The Difference Between User Experience And Software Quality
Ask an Engineer Series: This month we ask Minali Dhande: How do you differentiate between user experience and software quality?
Written by
Minali Dhande
Published on
August 30, 2024
Every month in our Ask an Engineer series, we ask our engineering team to give us their brightest insights on best practices, trends, and methodologies. This month, we asked thinkbridge's Minali Dhande, Associate Director, Delivery Excellence this important question: How do you differentiate between user experience and software quality?
By Minali Dhande, Associate Director, Delivery Excellence @thinkbridge
Software engineers always aim to maximize software quality. By this, we’re looking at how well your product fulfills the requirements and needs of the project. Software quality also describes whether the code is fit for purpose, or in simpler terms, can deliver the function or service it was designed to achieve.
Traditionally, there are five pillars of software quality: reliability, security, performance, maintainability (or code quality), and size. The product must be stable and unlikely to fail, be free of major security vulnerabilities, and must perform well. Moreover, for the long-term maintenance of the product, engineers should optimize their code to reduce complexity and line count.
Though, saying this, I must admit that the term software quality has changed a lot over time.
When I started out at thinkbridge six years ago, software quality testing only involved ensuring the program worked as expected and that all the requirements had been met. However, as testing practices have become ever more advanced, there is now a far greater emphasis on usability, performance, and security.
User experience and software quality are both essential to creating meaningful tech are now one of the most important aspects of delivering successful products. User experience, or UX for short, refers to developing software that understands the needs of its users and delivers a straightforward, enjoyable user experience.
Some questions that software engineers should ask when adapting their products for UX include:
Is the user happy with their experience?
Would they like to visit the site again?
Does the site function how the user expects it to?
Is the information flow intuitive?
Is the performance adequate?
Are there any minor annoyances or errors that hurt the user experience?
Many UX insights are subjective, known in the research world as normative. When researching the UX or usability of your site, engineers can use a mixture of quantitative and qualitative data to inform them.
Qualitative insights are sourced from user feedback, interviews, and studies. Quantitative data like visit times, click counts and heatmaps can also help improve the user experience.
Retail Site Example
Let’s briefly explore how a retail site can achieve both high software quality and great UX. A quick, relevant and responsive search system can improve the user experience by helping users find what they need faster. But this also improves software quality as it helps the product meet the requirements and also improves performance.
Though, UX can extend outside of your site and can include good packaging, prompt notifications, and fast delivery. These aren’t necessarily improvements in software quality, but it helps make customers happy and fulfills user needs more efficiently.

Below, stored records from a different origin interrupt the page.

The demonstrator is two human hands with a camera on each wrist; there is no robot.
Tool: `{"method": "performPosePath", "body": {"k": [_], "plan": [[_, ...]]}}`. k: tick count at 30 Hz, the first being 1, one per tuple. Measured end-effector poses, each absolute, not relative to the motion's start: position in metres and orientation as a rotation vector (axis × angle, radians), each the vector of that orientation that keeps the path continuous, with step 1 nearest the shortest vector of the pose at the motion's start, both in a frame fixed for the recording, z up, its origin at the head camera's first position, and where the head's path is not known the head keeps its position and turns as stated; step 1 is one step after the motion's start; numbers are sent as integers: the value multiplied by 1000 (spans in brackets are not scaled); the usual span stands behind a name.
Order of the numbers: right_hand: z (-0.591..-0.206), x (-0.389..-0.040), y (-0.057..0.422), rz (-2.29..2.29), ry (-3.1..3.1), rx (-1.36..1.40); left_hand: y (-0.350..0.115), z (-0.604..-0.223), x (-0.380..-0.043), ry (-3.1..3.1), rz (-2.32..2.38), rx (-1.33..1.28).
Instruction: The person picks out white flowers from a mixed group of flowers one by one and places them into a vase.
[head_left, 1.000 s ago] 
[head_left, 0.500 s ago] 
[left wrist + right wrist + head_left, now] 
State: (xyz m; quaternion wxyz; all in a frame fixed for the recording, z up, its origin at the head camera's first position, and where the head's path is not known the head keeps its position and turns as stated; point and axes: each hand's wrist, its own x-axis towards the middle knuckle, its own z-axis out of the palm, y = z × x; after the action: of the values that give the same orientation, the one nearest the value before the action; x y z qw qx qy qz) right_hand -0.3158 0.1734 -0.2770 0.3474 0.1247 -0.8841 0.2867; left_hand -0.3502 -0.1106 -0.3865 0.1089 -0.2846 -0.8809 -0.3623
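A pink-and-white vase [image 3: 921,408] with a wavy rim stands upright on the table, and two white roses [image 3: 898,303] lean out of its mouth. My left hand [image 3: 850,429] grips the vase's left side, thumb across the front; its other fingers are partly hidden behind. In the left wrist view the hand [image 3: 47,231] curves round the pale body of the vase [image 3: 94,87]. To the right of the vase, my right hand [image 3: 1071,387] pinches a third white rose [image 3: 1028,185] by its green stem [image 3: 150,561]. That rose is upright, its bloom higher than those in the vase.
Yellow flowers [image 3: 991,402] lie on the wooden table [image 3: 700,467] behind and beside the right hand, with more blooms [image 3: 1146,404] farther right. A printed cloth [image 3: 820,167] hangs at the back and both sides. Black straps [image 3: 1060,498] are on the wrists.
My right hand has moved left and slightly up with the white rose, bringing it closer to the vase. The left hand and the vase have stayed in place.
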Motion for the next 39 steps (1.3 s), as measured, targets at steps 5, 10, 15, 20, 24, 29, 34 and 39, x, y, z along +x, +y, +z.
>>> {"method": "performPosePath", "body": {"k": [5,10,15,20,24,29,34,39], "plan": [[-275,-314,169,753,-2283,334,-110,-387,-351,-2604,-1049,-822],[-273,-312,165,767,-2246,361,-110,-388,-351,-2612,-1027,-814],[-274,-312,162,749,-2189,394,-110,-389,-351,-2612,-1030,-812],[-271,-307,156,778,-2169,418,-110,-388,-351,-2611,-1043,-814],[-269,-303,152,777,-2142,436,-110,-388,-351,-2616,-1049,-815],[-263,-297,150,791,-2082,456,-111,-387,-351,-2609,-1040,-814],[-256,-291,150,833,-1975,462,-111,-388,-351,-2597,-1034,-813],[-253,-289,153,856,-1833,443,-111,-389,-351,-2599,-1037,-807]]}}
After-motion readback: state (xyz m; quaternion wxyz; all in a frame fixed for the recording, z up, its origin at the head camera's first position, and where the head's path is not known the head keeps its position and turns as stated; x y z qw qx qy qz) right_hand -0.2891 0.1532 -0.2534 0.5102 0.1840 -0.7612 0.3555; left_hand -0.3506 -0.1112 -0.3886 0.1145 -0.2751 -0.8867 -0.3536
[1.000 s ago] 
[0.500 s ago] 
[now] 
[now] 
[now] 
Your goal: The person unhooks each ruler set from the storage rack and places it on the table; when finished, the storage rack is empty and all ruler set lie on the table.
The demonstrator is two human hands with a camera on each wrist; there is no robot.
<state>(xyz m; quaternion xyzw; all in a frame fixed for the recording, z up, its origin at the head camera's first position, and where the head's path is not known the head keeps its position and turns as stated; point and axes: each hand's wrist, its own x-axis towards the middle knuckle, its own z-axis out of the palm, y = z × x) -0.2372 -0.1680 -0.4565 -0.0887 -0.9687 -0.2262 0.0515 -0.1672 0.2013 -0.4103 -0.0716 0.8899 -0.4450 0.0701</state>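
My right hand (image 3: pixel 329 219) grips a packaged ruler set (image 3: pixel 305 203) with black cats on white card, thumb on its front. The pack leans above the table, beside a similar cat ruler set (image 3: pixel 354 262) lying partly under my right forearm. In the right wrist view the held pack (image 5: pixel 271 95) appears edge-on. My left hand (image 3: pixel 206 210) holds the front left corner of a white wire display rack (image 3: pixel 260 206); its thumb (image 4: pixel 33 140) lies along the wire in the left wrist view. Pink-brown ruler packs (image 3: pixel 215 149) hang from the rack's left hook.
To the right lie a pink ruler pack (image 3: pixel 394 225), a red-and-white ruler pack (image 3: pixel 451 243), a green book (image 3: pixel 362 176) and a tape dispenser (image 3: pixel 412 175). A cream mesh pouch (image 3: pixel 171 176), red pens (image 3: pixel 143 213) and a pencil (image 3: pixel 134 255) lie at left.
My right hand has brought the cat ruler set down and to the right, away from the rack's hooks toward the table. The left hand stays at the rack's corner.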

A site could be technically perfect with excellent quality, but other annoyances and aspects of the service could create a bad user experience, hurting success. I like to think that software quality relates to the technical performance of the site, whereas UX deals with wider issues affecting customer satisfaction.
To conclude: Software quality and UX are equally important aspects of development, and both are vital to developing a successful and meaningful site, app, or product.